In September of 1997, the Beitos sold 827 Hobson to Beth Hudson, Reference Librarian at the Walla Walla Public Library, and John Christy, Correctional Officer at the Washington State Penitentiary for $135,500. They have created “street appeal” in the front with their magazine-quality garden bordering the front entrance sidewalk, installation of a white picket fence, and a colorful front door. A newly installed french door now leads from the kitchen eating area to the large backyard which they are developing.
Construction of the house
Based on the City Directory of 1902, amounts of money involved in the mortgage of that year, and the 1905 Sanborn Fire Map, it appears that a smaller dwelling than is now there was built as the home of Charles E. Griffith and Alveretta Griffith at 827 Hobson in 1902. The Sanborn Fire Map has a “pasteover”( it was revised until 1948) right over the smaller dwelling which would indicate that it was the core of the current structure.
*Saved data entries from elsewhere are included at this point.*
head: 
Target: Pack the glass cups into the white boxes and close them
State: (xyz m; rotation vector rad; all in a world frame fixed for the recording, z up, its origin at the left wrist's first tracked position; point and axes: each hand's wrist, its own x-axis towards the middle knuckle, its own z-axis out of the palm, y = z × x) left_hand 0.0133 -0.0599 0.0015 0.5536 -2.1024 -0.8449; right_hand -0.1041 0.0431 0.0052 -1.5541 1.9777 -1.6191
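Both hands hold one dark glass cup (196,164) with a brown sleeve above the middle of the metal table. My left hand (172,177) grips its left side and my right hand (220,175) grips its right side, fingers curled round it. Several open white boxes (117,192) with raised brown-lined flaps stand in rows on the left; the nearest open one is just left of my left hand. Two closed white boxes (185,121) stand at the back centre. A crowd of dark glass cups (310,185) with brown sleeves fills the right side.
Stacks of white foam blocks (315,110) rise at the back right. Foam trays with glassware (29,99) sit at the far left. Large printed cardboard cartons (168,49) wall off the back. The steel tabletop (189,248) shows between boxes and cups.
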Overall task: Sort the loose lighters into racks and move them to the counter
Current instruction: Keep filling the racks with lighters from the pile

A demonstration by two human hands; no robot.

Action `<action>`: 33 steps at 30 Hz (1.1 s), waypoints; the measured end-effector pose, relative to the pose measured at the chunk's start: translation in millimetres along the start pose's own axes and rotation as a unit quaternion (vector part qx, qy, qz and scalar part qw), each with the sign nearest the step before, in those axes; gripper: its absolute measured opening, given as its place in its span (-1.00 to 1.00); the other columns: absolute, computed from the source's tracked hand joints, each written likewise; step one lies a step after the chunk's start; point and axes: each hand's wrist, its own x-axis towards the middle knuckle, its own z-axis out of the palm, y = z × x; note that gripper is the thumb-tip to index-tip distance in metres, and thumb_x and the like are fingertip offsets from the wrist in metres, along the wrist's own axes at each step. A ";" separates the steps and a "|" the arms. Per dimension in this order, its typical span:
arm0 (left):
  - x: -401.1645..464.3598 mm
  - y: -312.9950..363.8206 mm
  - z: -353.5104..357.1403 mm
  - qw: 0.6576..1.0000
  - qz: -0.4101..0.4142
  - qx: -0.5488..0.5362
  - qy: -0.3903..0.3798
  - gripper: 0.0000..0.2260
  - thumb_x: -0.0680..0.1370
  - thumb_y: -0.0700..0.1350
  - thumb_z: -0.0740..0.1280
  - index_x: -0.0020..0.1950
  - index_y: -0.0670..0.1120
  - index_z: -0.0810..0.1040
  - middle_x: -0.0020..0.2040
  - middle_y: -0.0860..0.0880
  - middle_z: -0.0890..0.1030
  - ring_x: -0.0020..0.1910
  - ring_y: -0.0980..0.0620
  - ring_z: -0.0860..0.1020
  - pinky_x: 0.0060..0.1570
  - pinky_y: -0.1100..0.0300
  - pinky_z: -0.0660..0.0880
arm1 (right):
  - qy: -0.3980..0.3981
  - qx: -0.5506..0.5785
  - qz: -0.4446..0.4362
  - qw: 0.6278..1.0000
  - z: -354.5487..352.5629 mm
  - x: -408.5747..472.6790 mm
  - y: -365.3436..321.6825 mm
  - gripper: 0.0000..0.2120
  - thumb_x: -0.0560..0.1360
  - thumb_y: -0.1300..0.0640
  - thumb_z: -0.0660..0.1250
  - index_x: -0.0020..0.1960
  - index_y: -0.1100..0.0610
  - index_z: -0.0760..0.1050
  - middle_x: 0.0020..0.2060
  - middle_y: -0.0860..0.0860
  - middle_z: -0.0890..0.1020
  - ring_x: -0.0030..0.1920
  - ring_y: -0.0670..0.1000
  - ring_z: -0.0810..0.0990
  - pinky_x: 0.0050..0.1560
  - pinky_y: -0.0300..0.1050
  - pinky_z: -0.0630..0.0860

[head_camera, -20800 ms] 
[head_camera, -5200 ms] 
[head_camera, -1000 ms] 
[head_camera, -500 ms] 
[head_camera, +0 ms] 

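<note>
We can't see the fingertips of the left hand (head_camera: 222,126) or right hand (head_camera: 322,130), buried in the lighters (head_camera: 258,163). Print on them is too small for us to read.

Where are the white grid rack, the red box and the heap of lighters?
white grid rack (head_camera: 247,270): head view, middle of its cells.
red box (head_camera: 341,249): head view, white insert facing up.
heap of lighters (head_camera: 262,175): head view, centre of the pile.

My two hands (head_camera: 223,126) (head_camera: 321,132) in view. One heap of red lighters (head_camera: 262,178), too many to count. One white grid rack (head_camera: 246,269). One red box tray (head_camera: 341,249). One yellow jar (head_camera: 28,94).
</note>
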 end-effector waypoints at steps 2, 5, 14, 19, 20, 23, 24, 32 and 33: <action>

No building permit exists for the enlargement of the house from late 1907 when a full record of permits exist to the 1930’s, but the same drawings of the house as in the pasteover from the 1905 fire map are shown on the 1931 revision and the 1948 revision of the Sanborn Fire Maps, so remodeling must have occurred prior to 1931. The county assessor lists the construction date as 1905, though those records are very often inaccurate. Because R.W. and Emma U. Fisher purchased the property in late 1906 for $2500, indicating enlargement had not yet taken place, and no building permit for the enlargement is shown for late 1907 to 1931, it is likely that the enlargement was done by the Fishers in late 1906 or early 1907. Therefore, the conclusion is that 827 Hobson was originally built in 1902 by Charles E. Griffith and Alveretta Griffith, and enlarged to its present shape circa 1907.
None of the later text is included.